**Task brief**. Nothing in the records may be changed; retype them in full.

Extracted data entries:

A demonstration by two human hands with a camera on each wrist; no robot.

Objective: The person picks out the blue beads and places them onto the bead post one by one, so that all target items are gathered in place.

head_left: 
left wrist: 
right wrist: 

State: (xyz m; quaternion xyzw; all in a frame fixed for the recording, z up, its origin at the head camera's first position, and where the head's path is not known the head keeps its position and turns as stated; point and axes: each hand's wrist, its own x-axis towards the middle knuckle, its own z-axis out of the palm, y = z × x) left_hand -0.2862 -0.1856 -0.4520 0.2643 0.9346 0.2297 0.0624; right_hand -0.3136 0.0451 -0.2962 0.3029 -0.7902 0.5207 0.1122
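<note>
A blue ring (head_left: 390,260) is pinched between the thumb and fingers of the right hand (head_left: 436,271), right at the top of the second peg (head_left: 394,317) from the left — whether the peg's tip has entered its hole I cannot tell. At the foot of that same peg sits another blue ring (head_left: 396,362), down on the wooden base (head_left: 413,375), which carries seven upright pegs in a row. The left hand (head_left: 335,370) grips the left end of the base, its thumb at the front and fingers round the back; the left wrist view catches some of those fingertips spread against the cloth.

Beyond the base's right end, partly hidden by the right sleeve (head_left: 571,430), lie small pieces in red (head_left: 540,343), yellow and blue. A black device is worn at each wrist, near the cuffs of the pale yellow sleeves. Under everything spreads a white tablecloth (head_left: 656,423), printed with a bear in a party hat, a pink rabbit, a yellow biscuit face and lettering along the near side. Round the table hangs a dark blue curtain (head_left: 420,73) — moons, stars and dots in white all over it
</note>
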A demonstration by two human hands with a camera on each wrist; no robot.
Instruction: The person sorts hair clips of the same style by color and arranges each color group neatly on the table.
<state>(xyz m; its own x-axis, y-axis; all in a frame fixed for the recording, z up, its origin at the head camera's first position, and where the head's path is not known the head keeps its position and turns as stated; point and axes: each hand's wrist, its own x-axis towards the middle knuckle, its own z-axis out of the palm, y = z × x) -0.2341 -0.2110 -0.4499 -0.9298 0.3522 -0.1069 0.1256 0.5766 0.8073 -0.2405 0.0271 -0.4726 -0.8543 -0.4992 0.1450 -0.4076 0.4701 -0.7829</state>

**Task answer**.
A demonstration by two human hands with a camera on each wrist; no robot.

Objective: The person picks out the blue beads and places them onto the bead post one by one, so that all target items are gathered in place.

head_left: 
left wrist: 
right wrist: 

State: (xyz m; quaternion xyzw; all in a frame fixed for the recording, z up, its origin at the head camera's first position, and where the head's path is not known the head keeps its position and turns as stated; point and axes: each hand's wrist, its own x-axis towards the middle knuckle, its own z-axis out of the palm, y = z × x) left_hand -0.2862 -0.1856 -0.4520 0.2643 0.9346 0.2297 0.0624; right_hand -0.3136 0.0451 -0.2962 0.3029 -0.7902 0.5207 0.1122
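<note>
A blue ring (head_left: 390,260) is pinched between the thumb and fingers of the right hand (head_left: 436,271), right at the top of the second peg (head_left: 394,317) from the left — whether the peg's tip has entered its hole I cannot tell. At the foot of that same peg sits another blue ring (head_left: 396,362), down on the wooden base (head_left: 413,375), which carries seven upright pegs in a row. The left hand (head_left: 335,370) grips the left end of the base, its thumb at the front and fingers round the back; the left wrist view catches some of those fingertips spread against the cloth.

Beyond the base's right end, partly hidden by the right sleeve (head_left: 571,430), lie small pieces in red (head_left: 540,343), yellow and blue. A black device is worn at each wrist, near the cuffs of the pale yellow sleeves. Under everything spreads a white tablecloth (head_left: 656,423), printed with a bear in a party hat, a pink rabbit, a yellow biscuit face and lettering along the near side. Round the table hangs a dark blue curtain (head_left: 420,73) — moons, stars and dots in white all over it
</note>
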A demonstration by two human hands with a camera on each wrist; no robot.
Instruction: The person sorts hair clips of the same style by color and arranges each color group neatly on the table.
<state>(xyz m; its own x-axis, y-axis; all in a frame fixed for the recording, z up, its origin at the head camera's first position, and where the head's path is not known the head keeps its position and turns as stated; point and axes: each hand's wrist, its own x-axis towards the middle knuckle, its own z-axis out of the palm, y = z × x) -0.2341 -0.2110 -0.4499 -0.9298 0.3522 -0.1069 0.1256 0.5766 0.8073 -0.2405 0.0271 -0.4726 -0.8543 -0.4992 0.1450 -0.4076 0.4701 -0.7829</state>

The exercise requires no further output.